Two LAPD Officers Have Been Charged With Committing Multiple Sexual Assaults While on Duty
On Wednesday, former Los Angeles police officers James Christopher Nichols and Luis Gustavo Valenzuela were charged with multiple counts of "forcible rape, rape under color of authority, oral copulation under color of authority and oral copulation by force," NBC Los Angeles reported.
Between December 2008 and March 2011, the men, who were partners, allegedly assaulted four women between the ages of 19 and 34 after arresting them for narcotics-related offenses, frequently while on duty, according to the same report.
Nichols, 44, and Valenzuela, 43, are the same former narcotics officers who were previously investigated for "luring [women] into an unmarked car and forcing them to perform sex acts" over a five-year period, the Los Angeles Times reported in 2013. The investigation against these officers only gained traction when multiple women came forward — one alleged survivors told the Los Angeles Times she didn't immediately report the incident because "she felt humiliated, thought no one would believe her and feared for her safety."
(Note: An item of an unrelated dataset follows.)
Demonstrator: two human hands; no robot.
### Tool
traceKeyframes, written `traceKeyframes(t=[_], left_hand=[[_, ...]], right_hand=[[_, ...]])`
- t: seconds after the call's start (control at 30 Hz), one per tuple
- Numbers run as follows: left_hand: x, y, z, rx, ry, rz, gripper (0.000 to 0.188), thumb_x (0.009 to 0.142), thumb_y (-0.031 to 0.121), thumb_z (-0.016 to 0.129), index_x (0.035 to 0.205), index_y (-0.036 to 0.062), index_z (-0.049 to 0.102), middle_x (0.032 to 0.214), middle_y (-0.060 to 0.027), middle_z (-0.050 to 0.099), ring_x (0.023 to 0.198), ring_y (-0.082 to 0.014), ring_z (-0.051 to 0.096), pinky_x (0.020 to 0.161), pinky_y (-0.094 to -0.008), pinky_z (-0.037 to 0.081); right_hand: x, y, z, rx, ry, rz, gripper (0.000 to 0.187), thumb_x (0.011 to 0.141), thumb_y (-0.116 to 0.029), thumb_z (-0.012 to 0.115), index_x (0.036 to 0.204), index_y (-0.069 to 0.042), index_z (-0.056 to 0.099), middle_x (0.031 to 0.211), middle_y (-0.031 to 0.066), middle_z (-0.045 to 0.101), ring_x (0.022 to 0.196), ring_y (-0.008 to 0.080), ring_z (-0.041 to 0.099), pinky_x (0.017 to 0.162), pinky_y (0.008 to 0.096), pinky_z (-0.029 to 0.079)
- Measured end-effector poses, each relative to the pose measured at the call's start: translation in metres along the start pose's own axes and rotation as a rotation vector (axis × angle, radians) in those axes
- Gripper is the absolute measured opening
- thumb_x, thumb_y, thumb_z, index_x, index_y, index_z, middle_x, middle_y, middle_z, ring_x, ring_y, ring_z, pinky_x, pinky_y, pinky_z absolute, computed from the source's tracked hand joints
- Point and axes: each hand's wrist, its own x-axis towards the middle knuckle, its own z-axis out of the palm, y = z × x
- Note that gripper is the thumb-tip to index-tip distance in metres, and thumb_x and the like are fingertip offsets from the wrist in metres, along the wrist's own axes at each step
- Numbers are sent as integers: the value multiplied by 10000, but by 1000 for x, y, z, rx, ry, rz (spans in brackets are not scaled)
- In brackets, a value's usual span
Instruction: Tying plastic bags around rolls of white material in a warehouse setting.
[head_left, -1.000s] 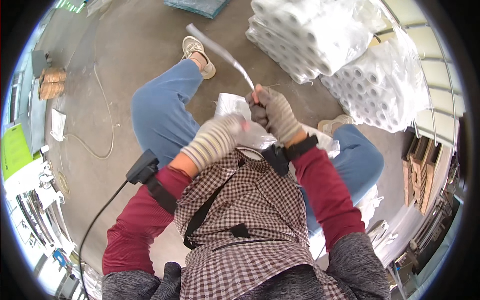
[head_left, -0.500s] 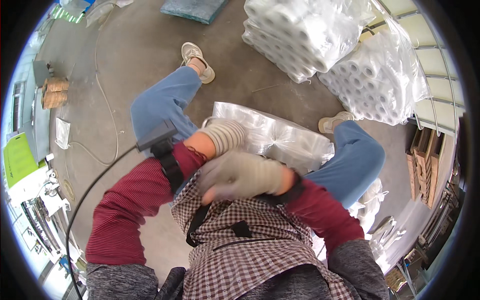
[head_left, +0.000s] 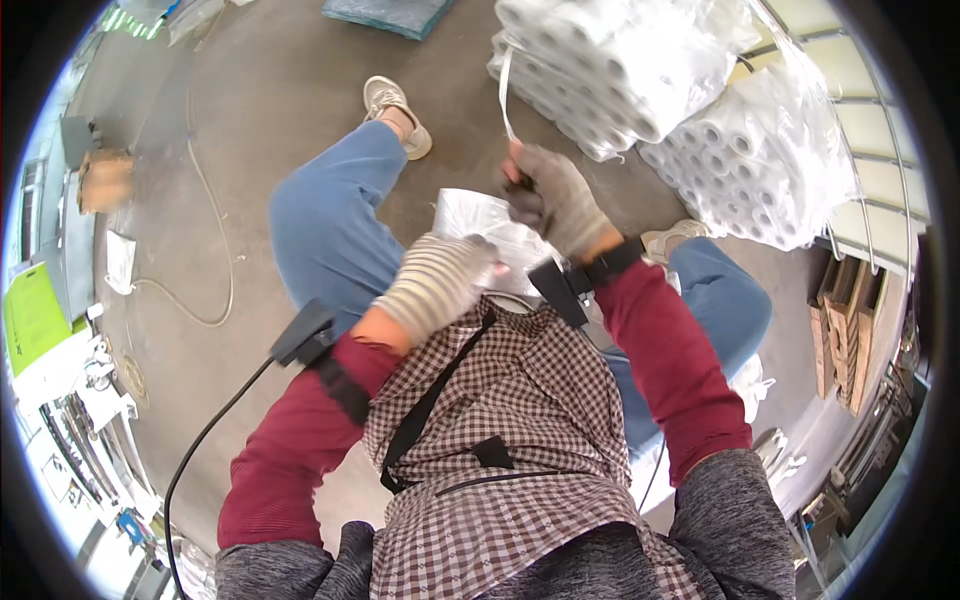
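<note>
A plastic-wrapped pack (head_left: 478,213) lies between my legs, largely hidden by my hands and forearms. My right hand (head_left: 562,195), in a grey work glove with bare fingertips, is raised above the pack's far side. Its fingers are closed on a narrow white strip (head_left: 505,95) that extends up and away from the fingertips. My left hand (head_left: 440,283), in a striped glove, is low over the near left part of the pack. Its fingers are curled in, with one bare fingertip showing; what they grip is hidden.
Two big plastic-covered stacks of white rolls (head_left: 590,70) (head_left: 735,170) stand ahead on the right. Wooden boards (head_left: 848,330) lean at the far right. A blue-green slab (head_left: 390,14) lies ahead. A pale hose (head_left: 215,190) curves over the floor at left, near a brown box (head_left: 105,182).
My right hand has moved from near my waist up and away over the pack, and the white strip now shows in it. My left hand has shifted slightly toward my body.
</note>
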Motion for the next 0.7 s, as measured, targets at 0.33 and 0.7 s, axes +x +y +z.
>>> traceKeyframes(t=[0.33, 0.7], left_hand=[[40, -10, -15, -1093, -329, -815, 269, 883, 291, 483, 847, 37, 565, 828, -149, 632, 729, -298, 631, 622, -416, 495], [21, 0, 35, 72, -45, -45, 354, 835, 269, 496, 1064, 16, 590, 995, -175, 627, 932, -313, 598, 856, -413, 436]], right_hand=[[-45, 105, 95, -1505, -291, -517, 258, 743, -257, 623, 917, -67, 636, 856, 125, 613, 847, 314, 584, 789, 394, 456], [24, 0, 63, -1968, -97, -165, 404, 735, -313, 682, 1016, -28, 628, 920, 106, 625, 847, 234, 611, 779, 333, 471]])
This revelation comes in the wake of the conviction and sentencing of former Oklahoma City police officer Daniel Holtzclaw, who will serve 263 years in prison for 18 counts of sexual battery, forcible oral sodomy and rape, Mic's Zak Cheney-Rice reported in January. The women involved in Holtzclaw's case were also presumably selected based on assumptions that they wouldn't be believed. As the Daily Beast's Goldie Taylor wrote, Holtzclaw's "black and poor" survivors "were picked because the perpetrator thought nobody would give a damn."
These incidents are examples of a broader pattern. In a yearlong study conducted in 2015, for example, the Associated Press found that 1,000 officers lost their law enforcement licenses due to rape, sodomy, or other forms of sexual assault over the course of a six-year period.
Nichols and Valenzuela will now be arraigned on Thursday and bail will likely be set at $3.83 million and $3.76 million, respectively, according to NBC Los Angeles. The two face up to life in state prison.